FDA accuses company of distributing unapproved Covid test and using falsified data

The Food and Drug Administration announced a recall Thursday of a coronavirus rapid antigen test, accusing the company that makes the tests of distributing them without regulatory approval and using falsified data that inflates their performance.

The agency announced a “Class 1 recall” — its most serious type, indicating that use of the tests may cause serious injuries or death — and fired off a warning letter to Innova Medical Group of Pasadena, Calif., saying an FDA investigation revealed serious problems in the company’s data, but also in its making unapproved rapid tests available to consumers in the United States.

“Our inspection revealed that the SARS-CoV-2 Antigen Rapid Qualitative Test has been distributed in the United States without marketing approval, clearance, or authorization from FDA,” the agency wrote.

It’s unclear how many of the test kits were distributed or to whom, but Innova’s unapproved distribution and usage was widespread enough to catch the attention of regulators. The company had applied in August 2020 for an emergency use authorization (EUA) for its rapid antigen test, like hundreds of other Covid-19 test manufacturers who have earned market approval from the FDA. But the test had not been cleared for use in the U.S., though it is approved for use in the United Kingdom.

In its letter, the FDA also noted significant concerns with the data Innova is using both to try to get regulatory approval and to promote its tests. The agency said it found that on two of its test kits configurations, Innova included falsified data inflating the tests’ effectiveness.

“The clinical performance estimates reported in the labeling of the 25T Configuration and 7T Configuration devices are false or misleading as they do not accurately reflect the performance estimates observed during the clinical studies of your devices,” the FDA wrote.

In addition, the agency charged that the test maker submitted data to the FDA in its EUA application for the tests that appeared to have been simply copied from other test manufacturers.

“The data reliability and accuracy issues noted herein raise significant concerns that the performance of the SARS-CoV-2 Antigen Rapid Qualitative Test has not been adequately established, and that the products distributed by Innova without FDA approval, clearance, or authorization could present a serious risk to the public health,” the agency wrote.

In a statement emailed to STAT on Friday morning, an Innova spokesperson wrote: “Innova has worked diligently and proactively to address the FDA findings,” since the agency’s inspection of the company’s Pasadena office in March and April. “Some of the corrective actions have been completed, while some are still underway.
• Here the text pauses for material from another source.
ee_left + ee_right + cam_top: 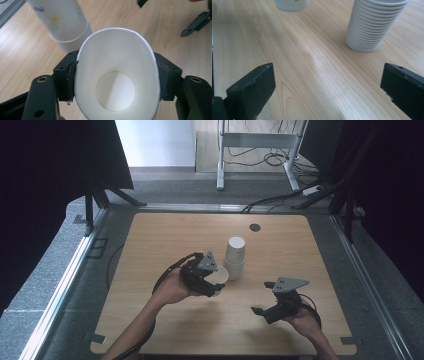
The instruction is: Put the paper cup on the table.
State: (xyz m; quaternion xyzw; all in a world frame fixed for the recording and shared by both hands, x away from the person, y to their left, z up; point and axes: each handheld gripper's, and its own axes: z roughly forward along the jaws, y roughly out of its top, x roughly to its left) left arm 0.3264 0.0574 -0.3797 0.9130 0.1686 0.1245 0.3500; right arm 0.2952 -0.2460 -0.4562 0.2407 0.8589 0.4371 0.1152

None of the inspectional observations concern the performance of the test.”

The company acknowledged it had distributed products in the U.S. “to our employees, clinical studies and some customers for evaluations purposes” and said those had been “voluntarily recalled.” In response to the FDA’s allegations about falsified data in its EUA application, the statement said: “It’s not clear what FDA is referring to, but we know that our … manufacturer submitted data to FDA without pursuing EUA and Innova later submitted equivalent data for EUA for the same test under the Innova brand.”
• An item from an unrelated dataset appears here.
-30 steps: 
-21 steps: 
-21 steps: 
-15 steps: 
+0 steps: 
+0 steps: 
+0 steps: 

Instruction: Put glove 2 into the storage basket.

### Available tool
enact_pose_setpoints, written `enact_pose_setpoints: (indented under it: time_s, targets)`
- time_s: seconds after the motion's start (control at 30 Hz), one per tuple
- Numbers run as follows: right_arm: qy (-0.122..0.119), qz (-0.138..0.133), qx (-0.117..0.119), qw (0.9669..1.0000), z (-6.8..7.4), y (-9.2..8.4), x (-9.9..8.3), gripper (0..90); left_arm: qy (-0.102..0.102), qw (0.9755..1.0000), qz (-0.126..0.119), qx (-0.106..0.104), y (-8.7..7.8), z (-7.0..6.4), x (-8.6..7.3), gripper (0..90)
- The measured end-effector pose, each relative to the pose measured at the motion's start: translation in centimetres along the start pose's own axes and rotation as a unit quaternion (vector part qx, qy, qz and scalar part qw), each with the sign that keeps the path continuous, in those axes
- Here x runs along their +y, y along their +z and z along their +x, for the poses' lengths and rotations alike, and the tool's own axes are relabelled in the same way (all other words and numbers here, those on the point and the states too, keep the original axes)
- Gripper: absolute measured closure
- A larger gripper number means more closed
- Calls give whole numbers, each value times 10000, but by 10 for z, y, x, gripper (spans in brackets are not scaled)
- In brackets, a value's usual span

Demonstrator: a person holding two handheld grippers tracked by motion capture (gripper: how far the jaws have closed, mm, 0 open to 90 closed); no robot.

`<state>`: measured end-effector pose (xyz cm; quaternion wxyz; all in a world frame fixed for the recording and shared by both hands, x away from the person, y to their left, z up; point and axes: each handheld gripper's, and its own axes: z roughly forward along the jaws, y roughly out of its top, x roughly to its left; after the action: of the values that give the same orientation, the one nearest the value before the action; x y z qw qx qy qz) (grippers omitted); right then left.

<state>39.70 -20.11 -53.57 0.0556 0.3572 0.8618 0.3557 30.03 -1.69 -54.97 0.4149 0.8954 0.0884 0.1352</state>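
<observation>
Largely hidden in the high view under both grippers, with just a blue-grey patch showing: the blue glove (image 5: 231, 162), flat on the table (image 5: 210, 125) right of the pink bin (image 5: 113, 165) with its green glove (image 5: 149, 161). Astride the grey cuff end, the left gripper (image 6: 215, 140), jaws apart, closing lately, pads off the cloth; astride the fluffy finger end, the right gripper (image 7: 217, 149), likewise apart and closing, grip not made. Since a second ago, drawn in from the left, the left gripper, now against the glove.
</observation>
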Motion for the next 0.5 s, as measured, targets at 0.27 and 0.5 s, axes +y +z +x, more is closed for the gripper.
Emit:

Innova produces its rapid antigen tests in China. Its tests are widely used in the U.K., where they have been the subject of some controversy. The paper-strip test kits are intended to be used as part of a regular testing program, which some experts have touted as an essential way to tamp down infections. But the accuracy of Innova’s tests has been called into question, and critics says the tests’ accuracy, which is significantly lower than other commercial tests for Covid-19 infections, makes them less than reliable to use for mass testing programs.

The FDA recall applies to Innova SARS-CoV-2 Antigen Rapid Qualitative Test, also distributed under the names Innova COVID-19 Self-Test Kit (3T Configuration), Innova SARS-CoV-2-Antigen Rapid Qualitative Test (7T Configuration), and Innova SARS-CoV-2-Antigen Rapid Qualitative Test (25T Configuration).
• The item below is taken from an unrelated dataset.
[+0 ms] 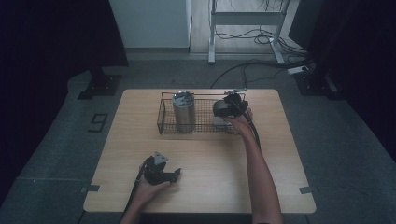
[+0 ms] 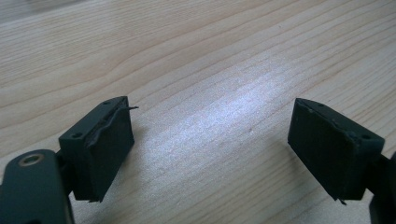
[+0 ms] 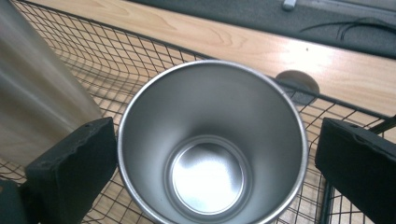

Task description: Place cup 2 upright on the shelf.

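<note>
Inside the wire basket, at its right end: a smooth, round steel cup, upright, mouth open, polished wall tapering to a flat base. Straddling the cup's rim, the right gripper, released, with matte black block pads on either side and none pressing. At the basket's left end, a taller brushed-metal tumbler, cylindrical. Well in front of the basket, on the pale wood-grain table, the left gripper, jaws spread apart over bare wood, grasping nothing.
</note>
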The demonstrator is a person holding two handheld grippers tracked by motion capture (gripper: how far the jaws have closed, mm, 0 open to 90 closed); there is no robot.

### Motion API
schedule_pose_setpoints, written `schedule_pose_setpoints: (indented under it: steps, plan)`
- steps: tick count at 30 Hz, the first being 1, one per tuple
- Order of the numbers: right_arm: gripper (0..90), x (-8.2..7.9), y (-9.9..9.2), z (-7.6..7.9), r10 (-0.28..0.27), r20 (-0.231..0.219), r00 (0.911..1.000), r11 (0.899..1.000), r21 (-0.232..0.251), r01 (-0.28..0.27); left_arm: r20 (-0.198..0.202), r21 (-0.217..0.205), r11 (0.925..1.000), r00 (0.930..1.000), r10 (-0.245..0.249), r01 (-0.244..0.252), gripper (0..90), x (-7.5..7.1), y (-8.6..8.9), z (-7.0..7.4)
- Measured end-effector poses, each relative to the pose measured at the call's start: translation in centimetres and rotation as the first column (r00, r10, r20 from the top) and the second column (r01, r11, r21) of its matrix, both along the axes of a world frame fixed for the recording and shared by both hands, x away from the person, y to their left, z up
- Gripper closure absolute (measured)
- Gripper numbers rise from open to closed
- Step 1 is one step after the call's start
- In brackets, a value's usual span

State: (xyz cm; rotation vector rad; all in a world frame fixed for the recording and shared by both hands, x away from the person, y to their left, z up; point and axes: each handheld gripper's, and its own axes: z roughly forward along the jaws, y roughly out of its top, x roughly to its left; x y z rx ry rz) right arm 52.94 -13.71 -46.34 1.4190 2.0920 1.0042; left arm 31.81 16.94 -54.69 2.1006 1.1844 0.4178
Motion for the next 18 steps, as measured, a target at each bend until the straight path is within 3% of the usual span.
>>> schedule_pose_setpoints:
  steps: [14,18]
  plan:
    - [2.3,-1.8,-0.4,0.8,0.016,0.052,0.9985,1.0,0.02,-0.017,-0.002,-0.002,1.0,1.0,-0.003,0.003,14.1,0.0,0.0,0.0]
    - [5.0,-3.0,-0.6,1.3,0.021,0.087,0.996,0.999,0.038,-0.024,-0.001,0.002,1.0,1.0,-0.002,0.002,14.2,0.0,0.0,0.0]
The recall says the tests’ “performance characteristics have not been adequately established,” creating the risk of both false negative and false positive results, which could delay proper diagnosis and treatment.

“Labeling distributed with certain configurations of the test includes performance claims that did not accurately reflect the performance estimates observed during the clinical studies of the tests,” the recall noted.

This story has been updated with a statement from Innova Medical Group.